SH-SY5Y cells were seeded at a density of 5000 cells/well (100 µL) in 96-well plates and incubated for 24 h (37 °C, 95% humidity, 5% CO2). Media (DMEM/F12 + 10% FCS) was replaced with DMEM/F12 + 1% FCS + 10 μM retinoic acid (RA) (Sigma-Aldrich, Sydney, Australia) to induce differentiation into neuronal-like phenotype [34]. RA supplemented media (DMEM/F12 + 1% + FCS + 10 µM RA) was replaced every 48 h. Following sufficient neurite growth (approximately 96 h after initial addition of RA), various concentrations (1 nM, 10 nM and 100 nM) of vincristine, vinblastine, HMB-isatin, I4M-isatin or N2M-isatin were added to the cells and incubated for a further 48 h. Neurite outgrowth analysis was performed using the NeuroTrack analysis software on the IncuCyte ZOOM (Essen Bioscience). The algorithm masks and quantifies each image and returns neuronal cell metrics including neurite length and number of branch points per cell body [35].

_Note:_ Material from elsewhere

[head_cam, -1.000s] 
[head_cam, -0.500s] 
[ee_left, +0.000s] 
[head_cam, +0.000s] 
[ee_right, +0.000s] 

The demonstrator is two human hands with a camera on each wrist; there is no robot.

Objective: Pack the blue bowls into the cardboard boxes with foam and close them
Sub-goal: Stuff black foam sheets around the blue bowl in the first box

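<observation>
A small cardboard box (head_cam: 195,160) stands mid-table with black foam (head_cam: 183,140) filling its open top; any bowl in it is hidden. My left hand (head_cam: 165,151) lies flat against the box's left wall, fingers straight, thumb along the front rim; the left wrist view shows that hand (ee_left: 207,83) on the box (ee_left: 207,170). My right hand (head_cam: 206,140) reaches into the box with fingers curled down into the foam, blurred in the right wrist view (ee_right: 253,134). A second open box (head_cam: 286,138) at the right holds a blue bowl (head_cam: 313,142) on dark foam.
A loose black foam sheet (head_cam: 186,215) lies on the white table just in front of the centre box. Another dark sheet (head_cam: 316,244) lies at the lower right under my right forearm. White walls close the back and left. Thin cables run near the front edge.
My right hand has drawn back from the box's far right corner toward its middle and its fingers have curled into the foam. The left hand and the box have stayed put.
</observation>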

Automated patch-clamp electrophysiology

SH-SY5Y cells were detached from 6 well dishes using TrypLE (ThermoFisher Scientific) and re-suspended in cold external recording solution as described in [36]. Cells were kept in suspension by automatic pipetting at 4 °C. Patch-clamp measurements were performed on an NPC-16 Patchliner (Nanion Technologies, Munich, Germany) using single and multi-hole medium resistance NPC-16 chips with an average resistance of 3.1 and 1.1 MΩ, respectively. Recordings were made in the perforated-patch configuration with internal solution consisting of (in mM): 60 CsF, 50 CsCl, 20 NaCl, 10 HEPES, 10 EGTA (285 ± 3 mOsm; pH7.2 with CsOH); or 60 KF, 50 KCl, 20 NaCl, 10 HEPES, 10 EGTA (285 ± 3 mOsm; pH7.2 with KOH) supplemented with the membrane perforating agent Escin (25 µg/mL; Sigma-Aldrich). The extracellular solution contained (in mM): 140 NaCl, 5 Glucose, 4 KCl, 2 CaCl2, 1 MgCl2, 10 HEPES (298 ± 3 mOsm; pH7.4 with NaOH). Seal formation was enhanced by brief treatment with SE solution (in mM): NaCl 80, KCl 3, MgCl2 10, CaCl2 35, HEPES 10 (298 ± 3 mOsm, pH = 7.3 adjusted with NaOH) until stable seals were obtained and replaced with standard external solution. Solutions were filtered through 0.2 μm membranes. Recording seal resistance was > 500 MΩ and access resistance was < 8 MΩ in the perforated patch configuration.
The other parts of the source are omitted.